The $16 billion bond bill authorizes the state to borrow money
to finance all sorts of ongoing transportation projects,
including bridge repairs, road improvements, and public transit
initiatives such as the Green Line extension and South Coast
Rail. The bill passed by the Legislature in the wee hours of
January 6 also contained a number of new policy initiatives that
Baker decided to scrap. Because the Legislature that passed the
bill is no longer in session, the governor’s vetoes cannot be
overridden.
One key policy initiative in the bill called for replacing the
current 20-cent fee on Uber and Lyft rides with a 40-cent fee on
shared rides and a $1.20 fee on non-shared rides. The proposal
also added a $1 fee on rides in luxury vehicles and a special
20-cent transit fee on all rides originating and ending in 14
communities in the Greater Boston area.
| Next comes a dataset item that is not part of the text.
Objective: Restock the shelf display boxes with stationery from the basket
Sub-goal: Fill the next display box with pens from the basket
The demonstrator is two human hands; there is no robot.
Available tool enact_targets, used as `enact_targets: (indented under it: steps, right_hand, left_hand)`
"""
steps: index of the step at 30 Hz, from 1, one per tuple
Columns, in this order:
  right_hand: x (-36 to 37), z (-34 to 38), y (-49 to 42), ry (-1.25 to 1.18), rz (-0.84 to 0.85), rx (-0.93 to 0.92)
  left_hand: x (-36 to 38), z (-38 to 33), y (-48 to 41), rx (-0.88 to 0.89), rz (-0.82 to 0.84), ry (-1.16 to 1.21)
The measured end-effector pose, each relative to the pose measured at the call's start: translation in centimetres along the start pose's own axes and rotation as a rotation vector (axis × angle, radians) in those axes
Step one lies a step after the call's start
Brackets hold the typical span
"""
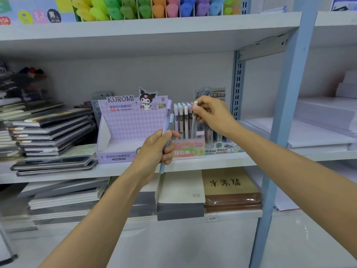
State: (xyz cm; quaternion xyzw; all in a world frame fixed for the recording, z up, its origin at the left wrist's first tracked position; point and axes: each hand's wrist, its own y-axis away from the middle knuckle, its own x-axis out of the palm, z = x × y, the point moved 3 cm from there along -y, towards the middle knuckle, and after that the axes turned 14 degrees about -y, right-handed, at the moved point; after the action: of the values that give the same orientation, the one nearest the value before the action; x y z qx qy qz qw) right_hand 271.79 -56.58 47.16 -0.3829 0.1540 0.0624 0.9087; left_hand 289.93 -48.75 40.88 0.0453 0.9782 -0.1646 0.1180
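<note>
My left hand [157, 148] is curled round two slim tubes held upright together in front of the middle shelf [222, 161]: a purple tube [167, 115] that stands taller, and a blue tube [170, 122] just beside it whose lower end pokes out below my fist. My right hand [211, 116] reaches over the pink FRUIT SODA box [190, 150], thumb and fingertips pinching the top of a white-capped tube [194, 118] that stands at the right end of the box. Whether its foot is seated in the box I cannot tell. The rest of that box is packed with a row of upright tubes [181, 118], pale caps up, bodies grey and lilac. Touching it on the left is the KUROMI box [123, 130], open at the front, its checked lilac back panel in plain view and its header card carrying a cartoon figure. On the right, pressed against the pink one, a third box [222, 149] with green lettering holds darker tubes [209, 135] under a tall printed card. Stacks of notebooks [52, 128] lie flat at the left of the same shelf. On the shelf above, a divided tray [152, 11] holds bright markers [114, 8] sorted by colour, from yellow and green through orange and pink to blue.
</note>
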Motion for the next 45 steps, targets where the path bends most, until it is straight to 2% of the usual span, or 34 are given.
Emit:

The Metropolitan Area
Planning Council estimated the fees would raise upwards of $56
million at current traffic levels.
Baker said the proposal was premature. “This proposal would
create a complicated fee structure that is based on pre-pandemic
assumptions,” he said in a letter to the Legislature. “Before
instituting fees that are aimed at incentivizing certain travel
behaviors, we need to understand what ridership and congestion
patterns are going to look like after the pandemic.”
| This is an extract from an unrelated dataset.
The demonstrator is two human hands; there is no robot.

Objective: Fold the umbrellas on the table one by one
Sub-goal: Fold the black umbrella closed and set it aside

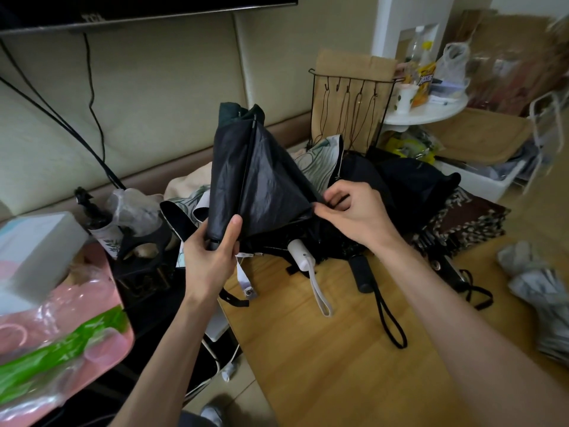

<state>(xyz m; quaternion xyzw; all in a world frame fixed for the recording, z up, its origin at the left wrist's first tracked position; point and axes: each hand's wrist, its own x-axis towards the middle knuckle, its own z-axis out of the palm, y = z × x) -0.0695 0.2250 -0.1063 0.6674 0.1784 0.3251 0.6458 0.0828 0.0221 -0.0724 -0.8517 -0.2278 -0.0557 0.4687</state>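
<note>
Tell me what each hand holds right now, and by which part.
Both hold the black umbrella: the left hand grips its lower end, and the right hand pinches the edge of the canopy fabric.

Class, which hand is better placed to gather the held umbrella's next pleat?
The right hand: it pinches the canopy edge of the black umbrella, so it can probably pull the next pleat round, while the left hand grips the lower end.

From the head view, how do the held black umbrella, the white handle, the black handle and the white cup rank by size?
1. Held black umbrella, by far.
2. Black handle and white handle: look alike, unranked.
3. White cup: smallest-looking, but it stands farther back, so unsure.
</note>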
In similar fashion, Baker deleted a proposal authorizing the
MBTA and possibly regional transit authorities to implement
means-tested fares – fares based on the income level of the
rider. Even though the governor’s MBTA Fiscal and Management
Control Board is pushing for means-tested fares, Baker said the
legislative provision was also premature.
“More study is needed to understand how transit authorities can
implement fare systems that depend on gathering information
about riders’ incomes and to understand what the revenue loss
would be and how that revenue would be replaced,” Baker said.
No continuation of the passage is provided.